[WORK REQUIRED]:
Reproduce all the records word for word. Omit images.

[Data extracted from a collection]

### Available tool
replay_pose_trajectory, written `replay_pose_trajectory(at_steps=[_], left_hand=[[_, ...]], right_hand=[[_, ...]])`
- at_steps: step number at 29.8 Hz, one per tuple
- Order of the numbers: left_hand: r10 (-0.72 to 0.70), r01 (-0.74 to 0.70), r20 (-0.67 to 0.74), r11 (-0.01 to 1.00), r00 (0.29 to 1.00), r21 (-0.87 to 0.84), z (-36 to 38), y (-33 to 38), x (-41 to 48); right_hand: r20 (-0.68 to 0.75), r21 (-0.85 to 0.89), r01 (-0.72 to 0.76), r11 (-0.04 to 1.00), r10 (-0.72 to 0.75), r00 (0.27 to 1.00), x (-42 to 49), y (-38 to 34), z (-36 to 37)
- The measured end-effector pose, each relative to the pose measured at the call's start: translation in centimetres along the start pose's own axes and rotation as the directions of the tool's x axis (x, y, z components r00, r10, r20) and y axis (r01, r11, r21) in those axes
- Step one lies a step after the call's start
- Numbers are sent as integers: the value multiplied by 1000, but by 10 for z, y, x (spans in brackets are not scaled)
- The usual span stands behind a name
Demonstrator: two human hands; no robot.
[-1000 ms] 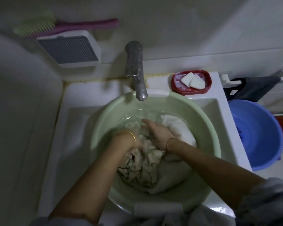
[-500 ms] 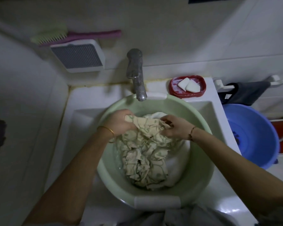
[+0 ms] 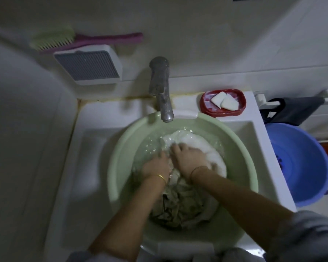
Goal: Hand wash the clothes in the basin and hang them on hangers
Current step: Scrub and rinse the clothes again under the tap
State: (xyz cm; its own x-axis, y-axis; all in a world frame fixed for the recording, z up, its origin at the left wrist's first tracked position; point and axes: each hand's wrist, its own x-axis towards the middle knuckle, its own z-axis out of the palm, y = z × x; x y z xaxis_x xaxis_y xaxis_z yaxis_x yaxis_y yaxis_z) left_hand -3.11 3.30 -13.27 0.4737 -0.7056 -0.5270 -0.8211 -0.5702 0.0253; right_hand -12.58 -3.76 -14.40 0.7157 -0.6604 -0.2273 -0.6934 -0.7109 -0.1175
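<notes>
Nearest the camera, a crumpled beige patterned cloth (image 3: 178, 207) sits bunched up in the near half of the round pale green plastic basin (image 3: 119, 167), which is parked in the white sink (image 3: 95, 118). Both hands are pushed down on the laundry just past it: the left hand (image 3: 156, 167) with fingers spread in the water, the right hand (image 3: 189, 157) flat and open on a puffy white cloth (image 3: 214, 154). Neither is gripping anything. Further back there's the metal tap (image 3: 160, 87), and to the far right a red soap dish (image 3: 223, 104).
</notes>
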Motion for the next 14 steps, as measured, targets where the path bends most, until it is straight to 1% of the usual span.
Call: replay_pose_trajectory(at_steps=[2, 4, 5, 6, 7, 8, 9, 10, 11, 12, 13, 14], left_hand=[[-29, 16, 128, 994, 991, 105, 17, 2, -2], [-34, -2, 189, 982, 981, 187, 20, 2, -2], [-40, -2, 203, 980, 978, 200, 19, 1, -1], [-56, 19, 197, 983, 979, 181, 16, 0, 0], [-74, 48, 191, 989, 979, 138, 14, -1, 1], [-92, 79, 187, 994, 978, 78, 13, -2, 1], [-101, 96, 189, 995, 977, 36, 12, -3, 0], [-107, 105, 192, 994, 976, 18, 11, -4, -1], [-113, 113, 197, 994, 974, 13, 8, -4, -3], [-108, 107, 189, 994, 976, 16, 4, -4, -3], [-88, 84, 163, 996, 983, 29, -1, -5, -4], [-54, 50, 120, 998, 991, 38, -6, -7, -4]], right_hand=[[160, -175, 120, 977, -92, 983, -5, -8, 23], [349, -149, 154, 977, -94, 932, -4, -4, 42], [418, -64, 126, 990, -88, 904, 1, 5, 62], [350, 112, 66, 991, -102, 931, 7, 13, 76], [215, 283, 21, 959, -85, 973, 14, 24, 70], [222, 345, 4, 939, -86, 971, 12, 27, 48], [182, 335, 198, 921, -270, 946, 2, 23, 22], [-6, 390, 388, 835, -419, 908, 9, 23, 4], [-60, 315, 450, 836, -456, 888, 11, 23, -15], [78, 173, 418, 892, -436, 897, 8, 13, -16], [151, 124, 244, 962, -261, 954, 6, 12, -12], [226, 61, 108, 992, -119, 967, 6, 14, -11]])
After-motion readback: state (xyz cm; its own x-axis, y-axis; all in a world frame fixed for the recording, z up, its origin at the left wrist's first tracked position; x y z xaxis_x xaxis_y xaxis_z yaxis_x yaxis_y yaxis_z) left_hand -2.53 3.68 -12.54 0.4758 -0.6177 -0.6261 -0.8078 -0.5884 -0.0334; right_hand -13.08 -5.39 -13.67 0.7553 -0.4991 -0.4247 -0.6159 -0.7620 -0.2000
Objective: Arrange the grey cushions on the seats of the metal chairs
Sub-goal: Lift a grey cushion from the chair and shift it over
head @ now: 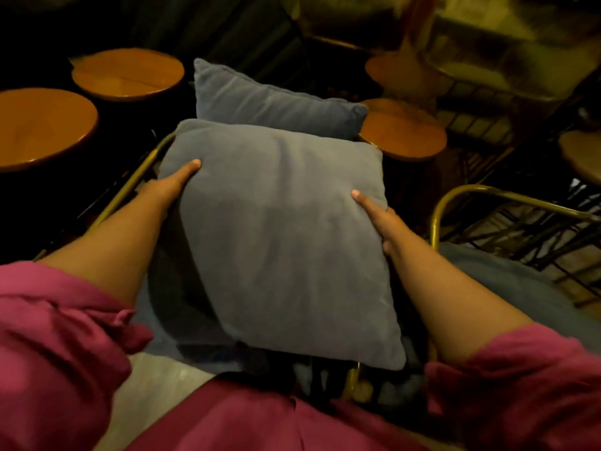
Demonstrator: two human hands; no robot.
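Note:
A square grey cushion (276, 229) fills the middle of the head view, held flat between both hands. My left hand (169, 187) grips its left edge, thumb on top. My right hand (379, 219) grips its right edge, thumb on top too. A second grey cushion (260, 102) stands propped upright just behind it. Under the held cushion lies a metal chair with a gold tubular frame (140, 180), its seat mostly hidden. Another gold-framed metal chair (487, 196) stands to the right, with a grey cushion (507, 278) on its seat.
Round wooden tabletops surround the chairs: two at the left (42, 131) (130, 73), two behind right (403, 135) (387, 68), one at the right edge (582, 157). Dark wire chair frames (487, 102) crowd the back right. Pale floor (153, 385) shows below.

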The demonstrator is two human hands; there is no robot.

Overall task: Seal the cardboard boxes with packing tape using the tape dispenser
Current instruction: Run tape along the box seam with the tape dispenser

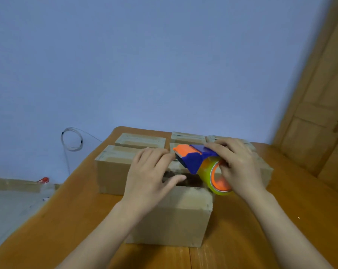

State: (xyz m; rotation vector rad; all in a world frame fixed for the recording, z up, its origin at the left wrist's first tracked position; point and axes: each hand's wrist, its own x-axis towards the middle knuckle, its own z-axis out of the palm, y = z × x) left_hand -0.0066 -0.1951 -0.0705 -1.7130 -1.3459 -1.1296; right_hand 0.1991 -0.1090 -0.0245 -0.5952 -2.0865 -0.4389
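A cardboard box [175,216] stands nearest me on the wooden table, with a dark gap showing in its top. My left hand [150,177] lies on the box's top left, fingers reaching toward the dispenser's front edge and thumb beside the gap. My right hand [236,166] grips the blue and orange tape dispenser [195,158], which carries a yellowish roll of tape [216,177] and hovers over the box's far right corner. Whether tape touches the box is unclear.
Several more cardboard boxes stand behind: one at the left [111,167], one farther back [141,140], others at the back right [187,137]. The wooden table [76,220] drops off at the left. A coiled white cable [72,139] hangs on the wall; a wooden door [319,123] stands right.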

[OUTPUT]:
### Available tool
replay_pose_trajectory, written `replay_pose_trajectory(at_steps=[_], left_hand=[[_, ...]], right_hand=[[_, ...]])`
- at_steps: step number at 29.8 Hz, one per tuple
- Order of the numbers: left_hand: r10 (-0.72 to 0.70), r01 (-0.74 to 0.70), r20 (-0.67 to 0.74), r11 (-0.01 to 1.00), r00 (0.29 to 1.00), r21 (-0.87 to 0.84), z (-36 to 38), y (-33 to 38), x (-41 to 48); right_hand: r20 (-0.68 to 0.75), r21 (-0.85 to 0.89), r01 (-0.72 to 0.76), r11 (-0.04 to 1.00), r10 (-0.72 to 0.75), r00 (0.27 to 1.00), x (-42 to 49), y (-38 to 34), z (-36 to 37)
- The measured end-effector pose, each relative to the pose measured at the call's start: translation in centimetres along the start pose's own axes and rotation as the directions of the tool's x axis (x, y, z components r00, r10, r20) and y axis (r01, r11, r21) in those axes
- Step one lies a step after the call's start
- Numbers are sent as integers: the value multiplied by 1000, but by 10 for z, y, x (spans in brackets are not scaled)
- The usual span stands behind a name
Demonstrator: two human hands; no robot.
[-1000 ms] 
[-500 ms] 
[+0 ms] 
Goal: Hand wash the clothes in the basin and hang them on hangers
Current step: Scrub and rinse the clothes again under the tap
State: (xyz cm; its own x-axis, y-axis; all in a world frame fixed for the recording, z up, its origin at the left wrist's first tracked position; point and axes: each hand's wrist, its own x-axis towards the middle knuckle, its own z-axis out of the palm, y = z × x; x y z xaxis_x xaxis_y xaxis_z yaxis_x yaxis_y yaxis_z) left_hand -3.11 3.30 -13.27 0.4737 -0.7056 -0.5270 -0.8211 -0.5702 0.0253; right_hand -12.58 -3.76 -14.40 0.7157 -0.6604 -0.2273 -0.6934 -0.7109 -0.1175
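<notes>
Nearest the camera, a crumpled beige patterned cloth (image 3: 178, 207) sits bunched up in the near half of the round pale green plastic basin (image 3: 119, 167), which is parked in the white sink (image 3: 95, 118). Both hands are pushed down on the laundry just past it: the left hand (image 3: 156, 167) with fingers spread in the water, the right hand (image 3: 189, 157) flat and open on a puffy white cloth (image 3: 214, 154). Neither is gripping anything. Further back there's the metal tap (image 3: 160, 87), and to the far right a red soap dish (image 3: 223, 104).
</notes>
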Motion for the next 14 steps, as measured, targets where the path bends most, until it is straight to 1% of the usual span.
Call: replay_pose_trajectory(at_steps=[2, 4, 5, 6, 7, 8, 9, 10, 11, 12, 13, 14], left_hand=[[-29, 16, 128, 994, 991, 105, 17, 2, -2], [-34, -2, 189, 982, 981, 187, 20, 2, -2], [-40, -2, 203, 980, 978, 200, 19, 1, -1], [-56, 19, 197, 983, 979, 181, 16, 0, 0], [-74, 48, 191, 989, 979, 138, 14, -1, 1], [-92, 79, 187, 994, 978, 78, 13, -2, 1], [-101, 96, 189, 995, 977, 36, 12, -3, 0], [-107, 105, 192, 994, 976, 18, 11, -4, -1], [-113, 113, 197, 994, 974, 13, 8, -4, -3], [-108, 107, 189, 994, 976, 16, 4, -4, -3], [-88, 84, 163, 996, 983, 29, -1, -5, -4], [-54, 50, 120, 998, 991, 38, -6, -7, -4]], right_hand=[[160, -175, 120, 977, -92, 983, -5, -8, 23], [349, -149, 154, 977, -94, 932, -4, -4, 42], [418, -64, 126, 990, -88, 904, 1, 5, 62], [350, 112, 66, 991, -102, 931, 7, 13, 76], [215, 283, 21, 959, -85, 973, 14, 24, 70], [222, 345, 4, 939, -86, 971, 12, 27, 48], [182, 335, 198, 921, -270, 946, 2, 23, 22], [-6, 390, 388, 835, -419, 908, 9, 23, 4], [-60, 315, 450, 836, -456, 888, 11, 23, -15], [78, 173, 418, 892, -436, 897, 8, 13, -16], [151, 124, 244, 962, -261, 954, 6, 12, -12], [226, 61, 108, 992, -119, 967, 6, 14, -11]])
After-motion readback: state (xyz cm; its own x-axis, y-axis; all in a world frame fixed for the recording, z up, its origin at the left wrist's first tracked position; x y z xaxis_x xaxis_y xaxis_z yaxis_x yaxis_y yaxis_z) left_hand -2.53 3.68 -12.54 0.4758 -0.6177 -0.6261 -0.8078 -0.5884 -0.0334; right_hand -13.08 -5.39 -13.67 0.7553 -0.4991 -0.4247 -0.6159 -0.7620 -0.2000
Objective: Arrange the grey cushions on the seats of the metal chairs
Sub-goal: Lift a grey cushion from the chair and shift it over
head @ now: 
Demonstrator: two human hands; no robot.
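Note:
A square grey cushion (276, 229) fills the middle of the head view, held flat between both hands. My left hand (169, 187) grips its left edge, thumb on top. My right hand (379, 219) grips its right edge, thumb on top too. A second grey cushion (260, 102) stands propped upright just behind it. Under the held cushion lies a metal chair with a gold tubular frame (140, 180), its seat mostly hidden. Another gold-framed metal chair (487, 196) stands to the right, with a grey cushion (507, 278) on its seat.
Round wooden tabletops surround the chairs: two at the left (42, 131) (130, 73), two behind right (403, 135) (387, 68), one at the right edge (582, 157). Dark wire chair frames (487, 102) crowd the back right. Pale floor (153, 385) shows below.
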
The demonstrator is two human hands; there is no robot.

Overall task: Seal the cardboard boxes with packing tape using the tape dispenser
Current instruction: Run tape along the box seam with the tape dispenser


State: (xyz m; rotation vector rad; all in a world frame fixed for the recording, z up, its origin at the left wrist's first tracked position; point and axes: each hand's wrist, its own x-axis towards the middle knuckle, its own z-axis out of the palm, y = z × x) left_hand -0.0066 -0.1951 -0.0705 -1.7130 -1.3459 -1.1296; right_hand 0.1991 -0.1090 -0.0245 -0.5952 -2.0865 -0.4389
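A cardboard box [175,216] stands nearest me on the wooden table, with a dark gap showing in its top. My left hand [150,177] lies on the box's top left, fingers reaching toward the dispenser's front edge and thumb beside the gap. My right hand [236,166] grips the blue and orange tape dispenser [195,158], which carries a yellowish roll of tape [216,177] and hovers over the box's far right corner. Whether tape touches the box is unclear.
Several more cardboard boxes stand behind: one at the left [111,167], one farther back [141,140], others at the back right [187,137]. The wooden table [76,220] drops off at the left. A coiled white cable [72,139] hangs on the wall; a wooden door [319,123] stands right.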

This output completes the exercise.